On March 1, the National Oceanic and Atmospheric Administration (NOAA) and National Aeronautics and Space Administration (NASA) successfully launched GOES-S, the second in a new series of four highly advanced geostationary weather satellites. GOES-S was renamed GOES-17 on March 12 upon reaching its geostationary orbit 22,300 miles above the Earth. After all of the instruments and systems are checked out, GOES-17 will drift to its operational position at NOAA’s western geostationary location in late 2018.
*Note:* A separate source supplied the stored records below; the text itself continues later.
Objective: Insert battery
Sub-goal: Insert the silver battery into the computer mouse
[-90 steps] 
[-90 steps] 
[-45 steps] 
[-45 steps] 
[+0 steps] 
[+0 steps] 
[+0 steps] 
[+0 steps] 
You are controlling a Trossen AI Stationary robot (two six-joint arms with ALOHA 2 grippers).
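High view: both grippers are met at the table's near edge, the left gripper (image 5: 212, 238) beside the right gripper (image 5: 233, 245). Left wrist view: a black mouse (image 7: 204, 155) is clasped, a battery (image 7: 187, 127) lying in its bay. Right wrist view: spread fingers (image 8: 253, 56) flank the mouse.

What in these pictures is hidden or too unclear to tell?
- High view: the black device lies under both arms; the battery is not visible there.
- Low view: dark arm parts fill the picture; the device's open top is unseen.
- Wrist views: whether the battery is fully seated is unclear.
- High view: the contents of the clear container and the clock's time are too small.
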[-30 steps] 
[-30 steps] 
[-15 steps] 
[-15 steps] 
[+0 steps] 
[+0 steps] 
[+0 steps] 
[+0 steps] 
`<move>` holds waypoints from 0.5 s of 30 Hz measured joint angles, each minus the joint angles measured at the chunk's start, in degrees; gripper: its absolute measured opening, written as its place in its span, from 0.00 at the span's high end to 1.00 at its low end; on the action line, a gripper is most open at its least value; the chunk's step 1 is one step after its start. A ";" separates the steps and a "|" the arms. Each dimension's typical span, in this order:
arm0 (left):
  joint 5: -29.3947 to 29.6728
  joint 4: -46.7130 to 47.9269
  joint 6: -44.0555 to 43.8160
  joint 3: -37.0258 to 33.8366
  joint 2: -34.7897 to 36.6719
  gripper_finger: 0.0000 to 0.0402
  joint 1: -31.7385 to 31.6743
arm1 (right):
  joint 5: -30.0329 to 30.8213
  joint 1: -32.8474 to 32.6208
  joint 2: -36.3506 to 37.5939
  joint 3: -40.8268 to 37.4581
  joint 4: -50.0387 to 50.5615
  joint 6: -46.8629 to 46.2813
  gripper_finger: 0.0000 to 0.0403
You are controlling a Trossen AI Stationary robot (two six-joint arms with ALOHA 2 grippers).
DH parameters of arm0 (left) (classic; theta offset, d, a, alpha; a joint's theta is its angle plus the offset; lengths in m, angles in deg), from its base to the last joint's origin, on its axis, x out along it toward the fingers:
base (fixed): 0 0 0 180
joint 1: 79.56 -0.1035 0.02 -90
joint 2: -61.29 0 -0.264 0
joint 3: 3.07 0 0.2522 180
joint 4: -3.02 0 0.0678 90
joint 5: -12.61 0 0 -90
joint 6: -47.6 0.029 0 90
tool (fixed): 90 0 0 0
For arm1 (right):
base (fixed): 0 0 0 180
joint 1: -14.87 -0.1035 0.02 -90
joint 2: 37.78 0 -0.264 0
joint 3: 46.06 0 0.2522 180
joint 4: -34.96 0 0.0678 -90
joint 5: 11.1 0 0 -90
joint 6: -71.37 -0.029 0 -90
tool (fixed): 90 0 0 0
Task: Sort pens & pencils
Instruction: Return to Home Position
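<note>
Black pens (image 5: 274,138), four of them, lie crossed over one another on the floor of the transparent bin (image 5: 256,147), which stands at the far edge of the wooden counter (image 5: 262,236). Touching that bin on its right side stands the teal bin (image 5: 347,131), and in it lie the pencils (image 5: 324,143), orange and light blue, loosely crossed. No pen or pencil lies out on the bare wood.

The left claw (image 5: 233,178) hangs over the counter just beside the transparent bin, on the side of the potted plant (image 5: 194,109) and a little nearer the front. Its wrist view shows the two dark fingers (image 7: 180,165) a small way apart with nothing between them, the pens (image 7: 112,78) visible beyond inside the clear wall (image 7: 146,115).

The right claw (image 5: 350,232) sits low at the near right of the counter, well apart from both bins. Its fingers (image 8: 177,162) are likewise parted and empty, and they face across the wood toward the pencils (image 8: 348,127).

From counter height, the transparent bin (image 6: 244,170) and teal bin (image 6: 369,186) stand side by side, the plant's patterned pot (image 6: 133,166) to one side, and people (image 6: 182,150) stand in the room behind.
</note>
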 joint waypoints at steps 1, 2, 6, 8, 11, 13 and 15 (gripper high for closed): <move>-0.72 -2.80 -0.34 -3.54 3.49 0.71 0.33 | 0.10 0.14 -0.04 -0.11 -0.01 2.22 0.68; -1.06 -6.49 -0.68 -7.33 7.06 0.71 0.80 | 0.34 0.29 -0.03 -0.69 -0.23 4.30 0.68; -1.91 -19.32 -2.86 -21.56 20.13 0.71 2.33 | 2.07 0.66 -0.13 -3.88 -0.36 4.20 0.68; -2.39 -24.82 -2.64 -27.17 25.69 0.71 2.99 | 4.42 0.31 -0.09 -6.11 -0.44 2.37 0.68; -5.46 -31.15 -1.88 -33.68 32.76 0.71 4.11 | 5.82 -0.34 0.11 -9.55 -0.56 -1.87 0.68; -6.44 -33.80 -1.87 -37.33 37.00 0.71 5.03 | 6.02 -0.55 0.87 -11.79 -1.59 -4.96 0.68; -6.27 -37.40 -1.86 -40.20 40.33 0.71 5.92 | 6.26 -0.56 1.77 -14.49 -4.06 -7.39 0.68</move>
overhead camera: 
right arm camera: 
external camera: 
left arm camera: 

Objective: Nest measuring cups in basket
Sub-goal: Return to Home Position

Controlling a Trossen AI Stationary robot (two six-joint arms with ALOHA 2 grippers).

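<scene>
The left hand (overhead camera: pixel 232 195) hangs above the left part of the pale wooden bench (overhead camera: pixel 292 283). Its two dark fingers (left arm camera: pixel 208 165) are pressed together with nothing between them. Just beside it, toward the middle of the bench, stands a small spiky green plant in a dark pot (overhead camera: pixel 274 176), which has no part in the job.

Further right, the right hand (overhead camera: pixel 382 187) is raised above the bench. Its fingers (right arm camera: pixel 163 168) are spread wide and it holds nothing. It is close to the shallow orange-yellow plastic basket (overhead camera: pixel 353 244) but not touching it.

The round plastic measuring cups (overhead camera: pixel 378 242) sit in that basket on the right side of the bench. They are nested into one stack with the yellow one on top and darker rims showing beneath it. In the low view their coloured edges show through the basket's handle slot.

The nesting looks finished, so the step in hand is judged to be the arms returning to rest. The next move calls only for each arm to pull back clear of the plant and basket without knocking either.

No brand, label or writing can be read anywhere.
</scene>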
Working in tandem with the GOES-16 satellite currently operating at the eastern geostationary position since December 2017, the GOES-17 satellite will provide faster, more accurate, and more detailed data for detecting and tracking tropical cyclones, volcanic eruptions, fire hot spots, cloud and atmospheric moisture changes, lightning, flow dynamics of currents, and atmospheric smoke and dust that affect the western U.S., Hawaii, and Alaska. GOES-17 will help locate and track wildfires, providing invaluable information that emergency response teams need to fight fires and evacuate people. The six high-tech instruments on GOES-17 will also provide continuous monitoring at a fixed angle of the western hemisphere, from the west coast of Africa to New Zealand, and from near the Arctic Circle to near the Antarctic Circle. The satellite will deliver much improved satellite data over the northeastern Pacific Ocean, where many weather systems that affect the continental United States develop.